O total de água ingerida é de 3200ml, 1750ml derivam da água e os restantes 950ml dos alimentos ingeridos. É de salientar que estes atletas não fazem qualquer tipo de hidratação pré e durante o exercício e apenas um pequeno número ingerem líquidos apos o treino. A quantidade de agua ingerida diariamente é menor do que a recomendada. Os atletas podem ingerir pouca água, no entanto, com os alimentos que ingerem contem grandes quantidades de água as suas necessidade colmatadas.

Comparativamente às recomendações para os atletas de endurance, os atletas de elite africanos cumprem os intervalos recomendados com excepção da água ingerida.

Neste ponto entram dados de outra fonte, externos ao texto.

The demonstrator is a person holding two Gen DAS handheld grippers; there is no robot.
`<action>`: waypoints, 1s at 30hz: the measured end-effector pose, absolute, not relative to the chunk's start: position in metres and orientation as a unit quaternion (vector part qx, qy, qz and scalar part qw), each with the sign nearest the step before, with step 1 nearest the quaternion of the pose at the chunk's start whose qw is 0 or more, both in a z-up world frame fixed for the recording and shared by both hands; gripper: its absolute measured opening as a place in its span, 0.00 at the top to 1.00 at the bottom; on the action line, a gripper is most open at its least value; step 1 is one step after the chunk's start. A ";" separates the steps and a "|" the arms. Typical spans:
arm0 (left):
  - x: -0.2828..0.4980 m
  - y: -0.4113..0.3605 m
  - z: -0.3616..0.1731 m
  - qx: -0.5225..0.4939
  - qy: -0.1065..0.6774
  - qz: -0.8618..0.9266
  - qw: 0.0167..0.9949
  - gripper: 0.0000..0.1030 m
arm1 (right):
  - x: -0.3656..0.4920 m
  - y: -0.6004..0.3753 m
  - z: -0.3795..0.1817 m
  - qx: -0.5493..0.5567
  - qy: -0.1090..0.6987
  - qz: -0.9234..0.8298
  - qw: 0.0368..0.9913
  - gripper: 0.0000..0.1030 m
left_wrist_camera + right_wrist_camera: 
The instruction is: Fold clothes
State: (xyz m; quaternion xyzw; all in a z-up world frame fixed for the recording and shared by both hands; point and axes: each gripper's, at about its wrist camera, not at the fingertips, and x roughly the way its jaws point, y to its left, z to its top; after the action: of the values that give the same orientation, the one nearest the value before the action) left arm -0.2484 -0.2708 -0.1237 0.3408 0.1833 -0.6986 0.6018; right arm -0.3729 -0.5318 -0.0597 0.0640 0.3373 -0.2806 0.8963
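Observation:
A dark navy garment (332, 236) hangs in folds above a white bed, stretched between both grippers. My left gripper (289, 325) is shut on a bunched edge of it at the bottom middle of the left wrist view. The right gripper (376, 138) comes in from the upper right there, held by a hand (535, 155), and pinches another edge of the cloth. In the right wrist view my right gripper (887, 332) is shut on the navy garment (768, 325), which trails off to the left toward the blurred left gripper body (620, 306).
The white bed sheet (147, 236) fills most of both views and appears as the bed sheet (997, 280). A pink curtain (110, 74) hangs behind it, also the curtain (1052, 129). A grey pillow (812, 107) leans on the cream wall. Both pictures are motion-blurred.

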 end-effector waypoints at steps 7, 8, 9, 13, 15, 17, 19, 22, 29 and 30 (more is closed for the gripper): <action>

Todavia comparativamente aos atletas de elite ocidentais,  existem diferenças significativas no tipo de alimentos ingeridos. Os atletas africanos consomem muito mais alimentos de origem vegetal (88%), garantindo um bom aporte de vitaminas e minerais, que são essências para a recuperação e manutenção da performance. A quantidade de gordura monoinsaturada e polinsaturada é superior, assim como a quantidade de glícidos. Os atletas ocidentais consomem cerca de 50% de glícidos da sua energia total ingerida o que é muito inferior aos atletas africanos. A quantidade de proteína ingerida pela elite africana é muito similar aos atletas de elite ocidentais, no entanto as suas fontes são completamente distintas. Cerca de 76% da proteína ingerida deriva de fonte vegetal enquanto nos atletas ocidentais a principal fonte é animal. O que traduz numa maior quantidade de gordura saturada ingerida.

Os hábitos alimentares podem ser ou não, a principal razão do sucesso dos atletas Quenianos e Etíopes. De facto a sua dieta é diferente dos restantes atletas. Se estas diferenças podem justificar o sucesso desta elite? São necessários mais estudos para responder a esta questão.